Please write out each entry that follows, keeping it exactly the same.
─── Task inputs ───
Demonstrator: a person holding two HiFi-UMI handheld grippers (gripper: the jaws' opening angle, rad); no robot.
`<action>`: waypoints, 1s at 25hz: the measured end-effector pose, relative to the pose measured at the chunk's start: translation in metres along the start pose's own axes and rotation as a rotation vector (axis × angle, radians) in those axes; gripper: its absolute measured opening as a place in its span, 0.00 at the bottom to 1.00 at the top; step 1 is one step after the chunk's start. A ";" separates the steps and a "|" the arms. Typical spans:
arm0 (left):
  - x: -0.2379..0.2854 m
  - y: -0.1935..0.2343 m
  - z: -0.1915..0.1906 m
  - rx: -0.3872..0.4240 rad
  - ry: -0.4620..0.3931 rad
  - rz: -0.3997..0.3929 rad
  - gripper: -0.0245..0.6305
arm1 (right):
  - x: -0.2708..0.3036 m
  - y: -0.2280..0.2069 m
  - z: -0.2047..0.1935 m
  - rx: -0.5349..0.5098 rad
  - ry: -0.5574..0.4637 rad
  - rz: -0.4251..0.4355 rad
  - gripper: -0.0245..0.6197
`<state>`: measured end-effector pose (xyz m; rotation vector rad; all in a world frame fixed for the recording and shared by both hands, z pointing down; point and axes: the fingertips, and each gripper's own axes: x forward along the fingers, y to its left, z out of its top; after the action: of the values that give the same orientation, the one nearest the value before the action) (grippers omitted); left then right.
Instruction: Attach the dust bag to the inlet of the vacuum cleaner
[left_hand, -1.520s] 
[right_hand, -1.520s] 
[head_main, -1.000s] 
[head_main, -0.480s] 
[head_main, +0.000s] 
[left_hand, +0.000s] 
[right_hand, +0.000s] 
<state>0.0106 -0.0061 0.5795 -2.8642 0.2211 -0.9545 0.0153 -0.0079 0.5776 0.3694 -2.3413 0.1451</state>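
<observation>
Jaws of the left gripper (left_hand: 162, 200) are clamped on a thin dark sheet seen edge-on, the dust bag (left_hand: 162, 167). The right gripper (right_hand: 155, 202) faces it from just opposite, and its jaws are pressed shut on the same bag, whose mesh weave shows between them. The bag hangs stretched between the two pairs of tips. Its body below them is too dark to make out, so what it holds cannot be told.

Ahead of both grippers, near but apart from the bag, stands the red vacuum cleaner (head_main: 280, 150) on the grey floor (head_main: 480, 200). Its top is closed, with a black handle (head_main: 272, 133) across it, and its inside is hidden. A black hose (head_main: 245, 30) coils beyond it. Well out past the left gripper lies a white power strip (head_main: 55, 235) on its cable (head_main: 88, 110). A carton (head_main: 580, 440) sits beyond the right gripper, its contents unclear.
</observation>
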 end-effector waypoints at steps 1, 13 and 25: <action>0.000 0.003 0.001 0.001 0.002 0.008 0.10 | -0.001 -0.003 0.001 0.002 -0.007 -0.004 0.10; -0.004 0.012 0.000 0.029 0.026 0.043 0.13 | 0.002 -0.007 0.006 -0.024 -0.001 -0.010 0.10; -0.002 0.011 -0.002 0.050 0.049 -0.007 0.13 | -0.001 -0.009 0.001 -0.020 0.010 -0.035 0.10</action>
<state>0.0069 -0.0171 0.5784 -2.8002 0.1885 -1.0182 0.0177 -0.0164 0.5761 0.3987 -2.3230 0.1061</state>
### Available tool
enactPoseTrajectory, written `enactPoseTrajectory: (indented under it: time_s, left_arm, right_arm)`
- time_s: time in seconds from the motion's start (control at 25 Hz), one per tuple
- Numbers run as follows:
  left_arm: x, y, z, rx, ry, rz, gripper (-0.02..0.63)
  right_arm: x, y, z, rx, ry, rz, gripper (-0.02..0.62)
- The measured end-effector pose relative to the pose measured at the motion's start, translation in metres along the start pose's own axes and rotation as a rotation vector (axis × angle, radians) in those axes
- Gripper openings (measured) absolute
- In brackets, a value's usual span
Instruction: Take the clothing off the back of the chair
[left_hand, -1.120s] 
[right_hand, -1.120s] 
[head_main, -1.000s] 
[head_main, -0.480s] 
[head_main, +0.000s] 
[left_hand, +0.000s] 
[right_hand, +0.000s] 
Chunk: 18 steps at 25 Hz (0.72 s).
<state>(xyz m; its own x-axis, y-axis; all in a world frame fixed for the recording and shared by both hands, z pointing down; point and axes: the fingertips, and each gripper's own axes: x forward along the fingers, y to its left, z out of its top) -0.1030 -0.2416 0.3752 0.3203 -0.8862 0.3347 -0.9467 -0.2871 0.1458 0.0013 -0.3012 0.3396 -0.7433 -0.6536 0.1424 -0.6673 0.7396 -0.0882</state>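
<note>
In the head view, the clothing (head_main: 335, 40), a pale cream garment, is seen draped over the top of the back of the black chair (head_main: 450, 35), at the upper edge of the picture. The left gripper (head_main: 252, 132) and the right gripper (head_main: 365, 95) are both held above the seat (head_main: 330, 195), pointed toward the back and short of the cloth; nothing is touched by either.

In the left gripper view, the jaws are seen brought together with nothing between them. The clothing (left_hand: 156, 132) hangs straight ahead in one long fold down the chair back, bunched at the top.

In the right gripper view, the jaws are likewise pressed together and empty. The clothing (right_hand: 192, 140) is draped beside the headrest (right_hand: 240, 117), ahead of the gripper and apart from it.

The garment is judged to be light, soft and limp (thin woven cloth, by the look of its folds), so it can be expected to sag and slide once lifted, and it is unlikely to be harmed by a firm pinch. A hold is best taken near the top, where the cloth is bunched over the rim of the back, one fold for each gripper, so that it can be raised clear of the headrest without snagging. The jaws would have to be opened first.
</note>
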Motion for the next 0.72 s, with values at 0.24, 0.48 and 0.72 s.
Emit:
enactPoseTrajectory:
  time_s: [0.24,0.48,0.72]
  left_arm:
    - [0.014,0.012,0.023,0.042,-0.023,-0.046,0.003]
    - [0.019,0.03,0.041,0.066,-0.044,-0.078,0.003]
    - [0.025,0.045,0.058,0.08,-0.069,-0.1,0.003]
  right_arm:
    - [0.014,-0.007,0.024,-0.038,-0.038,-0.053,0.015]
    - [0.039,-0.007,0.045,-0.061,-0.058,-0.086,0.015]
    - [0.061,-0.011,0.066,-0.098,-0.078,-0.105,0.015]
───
### Reply to the task:
Demonstrator: a person holding two HiFi-UMI handheld grippers (gripper: the jaws' opening angle, rad); no robot.
`<action>`: waypoints, 1s at 25hz: the measured end-effector pose, relative to the pose measured at the chunk's start: translation in metres along the start pose's own axes and rotation as a rotation vector (axis × angle, radians) in those axes; gripper: its absolute measured opening as a place in its span, 0.00 at the bottom to 1.00 at the top; step 1 is one step after the chunk's start. A ";" separates the steps and a "|" the arms. Typical spans:
arm0 (left):
  - x: -0.2379..0.2854 m
  - y: -0.1935..0.2343 m
  - z: -0.1915..0.1906 m
  - rx: -0.3872..0.4240 rad
  - ry: -0.4620..0.3931 rad
  - rz: -0.3997..0.3929 rad
  - gripper: -0.0245..0.6305
arm1 (right):
  - x: -0.2708..0.3036 m
  - y: -0.2280..0.2069 m
  - z: -0.2047..0.1935 m
  - rx: -0.5349..0.5098 rad
  - ry: -0.5574..0.4637 rad
  - rz: -0.4251..0.4355 rad
  - gripper: -0.0245..0.6197
`<state>`: measured end-effector pose (xyz m; rotation vector rad; all in a world frame fixed for the recording and shared by both hands, z pointing down; point and axes: the fingertips, and each gripper's own axes: x forward along the fingers, y to its left, z out of its top; after the action: of the values that give the same orientation, the one nearest the value before the action) (grippers omitted); left then right.
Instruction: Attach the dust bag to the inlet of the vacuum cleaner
[left_hand, -1.520s] 
[right_hand, -1.520s] 
[head_main, -1.000s] 
[head_main, -0.480s] 
[head_main, +0.000s] 
[left_hand, +0.000s] 
[right_hand, +0.000s] 
<state>0.0106 -0.0061 0.5795 -2.8642 0.2211 -0.9545 0.0153 -0.0079 0.5776 0.3694 -2.3413 0.1451</state>
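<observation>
Jaws of the left gripper (left_hand: 162, 200) are clamped on a thin dark sheet seen edge-on, the dust bag (left_hand: 162, 167). The right gripper (right_hand: 155, 202) faces it from just opposite, and its jaws are pressed shut on the same bag, whose mesh weave shows between them. The bag hangs stretched between the two pairs of tips. Its body below them is too dark to make out, so what it holds cannot be told.

Ahead of both grippers, near but apart from the bag, stands the red vacuum cleaner (head_main: 280, 150) on the grey floor (head_main: 480, 200). Its top is closed, with a black handle (head_main: 272, 133) across it, and its inside is hidden. A black hose (head_main: 245, 30) coils beyond it. Well out past the left gripper lies a white power strip (head_main: 55, 235) on its cable (head_main: 88, 110). A carton (head_main: 580, 440) sits beyond the right gripper, its contents unclear.
</observation>
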 end-effector waypoints at steps 1, 13 and 25: <action>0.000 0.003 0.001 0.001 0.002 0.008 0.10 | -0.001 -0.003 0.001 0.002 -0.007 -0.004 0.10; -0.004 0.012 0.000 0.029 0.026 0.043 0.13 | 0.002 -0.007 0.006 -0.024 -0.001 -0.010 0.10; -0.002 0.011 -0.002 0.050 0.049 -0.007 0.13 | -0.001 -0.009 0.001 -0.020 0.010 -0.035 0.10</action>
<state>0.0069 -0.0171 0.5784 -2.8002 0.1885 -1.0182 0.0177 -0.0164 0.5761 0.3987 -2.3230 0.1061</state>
### Available tool
enactPoseTrajectory, written `enactPoseTrajectory: (indented under it: time_s, left_arm, right_arm)`
- time_s: time in seconds from the motion's start (control at 25 Hz), one per tuple
- Numbers run as follows:
  left_arm: x, y, z, rx, ry, rz, gripper (-0.02..0.63)
  right_arm: x, y, z, rx, ry, rz, gripper (-0.02..0.62)
- The measured end-effector pose relative to the pose measured at the motion's start, translation in metres along the start pose's own axes and rotation as a rotation vector (axis × angle, radians) in those axes
- Gripper openings (measured) absolute
- In brackets, a value's usual span
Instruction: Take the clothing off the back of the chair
[left_hand, -1.120s] 
[right_hand, -1.120s] 
[head_main, -1.000s] 
[head_main, -0.480s] 
[head_main, +0.000s] 
[left_hand, +0.000s] 
[right_hand, +0.000s] 
Chunk: 18 steps at 25 Hz (0.72 s).
<state>(xyz m; its own x-axis, y-axis; all in a world frame fixed for the recording and shared by both hands, z pointing down; point and axes: the fingertips, and each gripper's own axes: x forward along the fingers, y to its left, z out of its top) -0.1030 -0.2416 0.3752 0.3203 -0.8862 0.3347 -0.9467 -0.2871 0.1458 0.0013 -0.3012 0.3396 -0.7433 -0.6536 0.1424 -0.6673 0.7396 -0.0882</state>
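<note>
In the head view, the clothing (head_main: 335, 40), a pale cream garment, is seen draped over the top of the back of the black chair (head_main: 450, 35), at the upper edge of the picture. The left gripper (head_main: 252, 132) and the right gripper (head_main: 365, 95) are both held above the seat (head_main: 330, 195), pointed toward the back and short of the cloth; nothing is touched by either.

In the left gripper view, the jaws are seen brought together with nothing between them. The clothing (left_hand: 156, 132) hangs straight ahead in one long fold down the chair back, bunched at the top.

In the right gripper view, the jaws are likewise pressed together and empty. The clothing (right_hand: 192, 140) is draped beside the headrest (right_hand: 240, 117), ahead of the gripper and apart from it.

The garment is judged to be light, soft and limp (thin woven cloth, by the look of its folds), so it can be expected to sag and slide once lifted, and it is unlikely to be harmed by a firm pinch. A hold is best taken near the top, where the cloth is bunched over the rim of the back, one fold for each gripper, so that it can be raised clear of the headrest without snagging. The jaws would have to be opened first.
</note>
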Motion for the next 0.72 s, with values at 0.24, 0.48 and 0.72 s.
Emit:
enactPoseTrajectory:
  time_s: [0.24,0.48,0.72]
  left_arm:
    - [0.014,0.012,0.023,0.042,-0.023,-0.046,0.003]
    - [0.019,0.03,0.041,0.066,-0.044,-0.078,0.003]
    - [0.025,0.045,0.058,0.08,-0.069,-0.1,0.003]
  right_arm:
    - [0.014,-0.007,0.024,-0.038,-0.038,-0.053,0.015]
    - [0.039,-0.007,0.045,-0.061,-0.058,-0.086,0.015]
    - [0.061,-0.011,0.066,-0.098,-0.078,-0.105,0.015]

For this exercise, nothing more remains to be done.